Si, dans un premier temps, les autorités de transition ont indiqué qu’elles respecteraient et feraient respecter la liberté de la presse et permettraient aux journalistes et aux médias de travailler en toute indépendance, les récentes violations de la liberté de la presse en Guinée laissent penser le contraire”, a déclaré à l’IPI Sekou Jamal Pendessa, secrétaire général du Syndicat des professionnels de la presse de Guinée (SPPG).

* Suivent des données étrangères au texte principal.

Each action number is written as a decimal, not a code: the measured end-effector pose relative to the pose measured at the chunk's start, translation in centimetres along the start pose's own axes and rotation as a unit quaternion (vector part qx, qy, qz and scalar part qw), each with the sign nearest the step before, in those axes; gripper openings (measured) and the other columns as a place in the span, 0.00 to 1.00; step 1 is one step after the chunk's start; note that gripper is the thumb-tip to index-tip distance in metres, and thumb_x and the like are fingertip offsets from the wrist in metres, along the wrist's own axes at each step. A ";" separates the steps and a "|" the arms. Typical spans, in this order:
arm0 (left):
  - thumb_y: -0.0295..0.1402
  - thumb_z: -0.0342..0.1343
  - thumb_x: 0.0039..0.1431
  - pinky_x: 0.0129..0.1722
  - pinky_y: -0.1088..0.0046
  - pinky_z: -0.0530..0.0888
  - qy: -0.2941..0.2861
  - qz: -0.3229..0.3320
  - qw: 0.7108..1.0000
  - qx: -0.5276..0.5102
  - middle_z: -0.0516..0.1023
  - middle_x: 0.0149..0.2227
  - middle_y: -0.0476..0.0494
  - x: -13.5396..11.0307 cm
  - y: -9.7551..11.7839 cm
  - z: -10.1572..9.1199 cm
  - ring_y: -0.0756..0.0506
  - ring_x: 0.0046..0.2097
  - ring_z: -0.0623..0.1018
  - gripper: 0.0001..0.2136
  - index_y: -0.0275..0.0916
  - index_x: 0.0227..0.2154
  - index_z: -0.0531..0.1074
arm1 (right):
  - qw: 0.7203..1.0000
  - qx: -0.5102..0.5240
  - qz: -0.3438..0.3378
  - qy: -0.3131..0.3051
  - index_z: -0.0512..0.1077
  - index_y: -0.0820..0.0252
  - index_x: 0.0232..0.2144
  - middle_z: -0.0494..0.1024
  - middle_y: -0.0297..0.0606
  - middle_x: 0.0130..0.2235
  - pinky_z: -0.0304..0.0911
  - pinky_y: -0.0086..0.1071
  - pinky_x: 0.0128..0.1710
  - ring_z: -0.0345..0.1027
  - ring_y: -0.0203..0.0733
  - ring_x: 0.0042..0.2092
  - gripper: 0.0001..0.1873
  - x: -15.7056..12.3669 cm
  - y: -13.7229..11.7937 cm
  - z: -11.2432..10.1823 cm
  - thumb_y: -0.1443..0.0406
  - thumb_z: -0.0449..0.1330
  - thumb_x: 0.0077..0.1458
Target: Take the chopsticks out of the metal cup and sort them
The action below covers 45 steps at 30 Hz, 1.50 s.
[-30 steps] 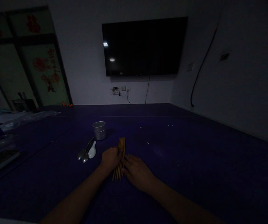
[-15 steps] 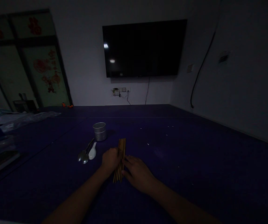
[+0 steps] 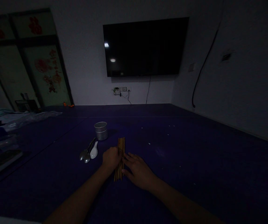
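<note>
A bundle of wooden chopsticks [image 3: 118,173] lies on the dark purple tabletop in front of me, its sticks pointing away. My left hand [image 3: 111,159] is closed around the middle of the bundle from the left side. Against the bundle's right side rest the fingertips of my right hand [image 3: 138,172], the fingers outstretched and the thumb apart. Left of my hands lie a white soup spoon [image 3: 94,151] and two metal spoons [image 3: 87,159] with their bowls toward me. Behind the spoons stands a metal cup [image 3: 101,131], upright.
The purple tabletop [image 3: 194,149] reaches back to the wall, with small white scraps scattered on its right half. At the far left are clear plastic wrapping [image 3: 35,119] and a flat dark slab-like thing [image 3: 3,163]. A television [image 3: 145,48] hangs on the wall.
The chopsticks' near ends have drawn closer together, and the bundle looks narrower and straighter. Both hands stay against it. The whole view has shifted slightly.
</note>
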<state>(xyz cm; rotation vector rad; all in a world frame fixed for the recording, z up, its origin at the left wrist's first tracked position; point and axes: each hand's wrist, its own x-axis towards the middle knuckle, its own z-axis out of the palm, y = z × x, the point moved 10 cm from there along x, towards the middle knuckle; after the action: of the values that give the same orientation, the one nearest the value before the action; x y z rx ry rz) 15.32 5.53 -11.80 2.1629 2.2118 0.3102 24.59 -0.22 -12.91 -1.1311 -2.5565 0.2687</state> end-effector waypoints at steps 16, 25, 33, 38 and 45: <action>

Appel d’IPI aux autorités de transition à protéger la presse

IPI appelle le gouvernement de transition de la Guinée à assurer la sécurité des journalistes et à prendre des mesures concrètes pour que les auteurs de toutes tentatives visant à entraver le travail de la presse soient tenus responsables de leurs actes.

Un an après le coup d’État militaire, nous sommes de plus en plus préoccupés par les attaques contre les journalistes dans l’exercice de leur rôle de surveillance démocratique en Guinée “, a déclaré Scott Griffen, directeur adjoint de l’IPI. “La Guinée doit veiller à ce que la presse puisse faire son travail, en particulier pendant cette phase de transition. Nous condamnons toutes tentatives visant à entraver le travail des médias et nous exhortons les autorités de transition à demander des comptes aux responsables de ces actes.”

 

(*) https://ipi.media/guinee-un-an-apres-le-coup-detat-les-autorites-de-transition-doivent-proteger-la-presse/

Note :

 

L’IPI est une association de professionnels des médias représentant les principaux organes d’information numériques, imprimés et audiovisuels dans près de 100 pays. Nos membres fournissent la preuve la plus claire possible de l’universalité de la liberté des médias et des valeurs fondamentales du journalisme.

Grâce à ses membres, l’IPI parle d’une voix unique et puissante au nom de la liberté des médias.

Les membres de l’IPI travaillent en coopération pour façonner le débat sur les politiques affectant les médias et repousser ceux qui cherchent à restreindre la libre circulation des nouvelles et des informations afin de protéger les intérêts politiques, économiques ou autres. Tout aussi important, l’adhésion à l’IPI offre une solidarité face à l’oppression. Tout au long de son histoire longue de plusieurs décennies, la force du réseau de l’IPI a protégé les journalistes contre les attaques ou contraint les violateurs de la liberté des médias à faire marche arrière au milieu d’une exposition mondiale de leurs actions.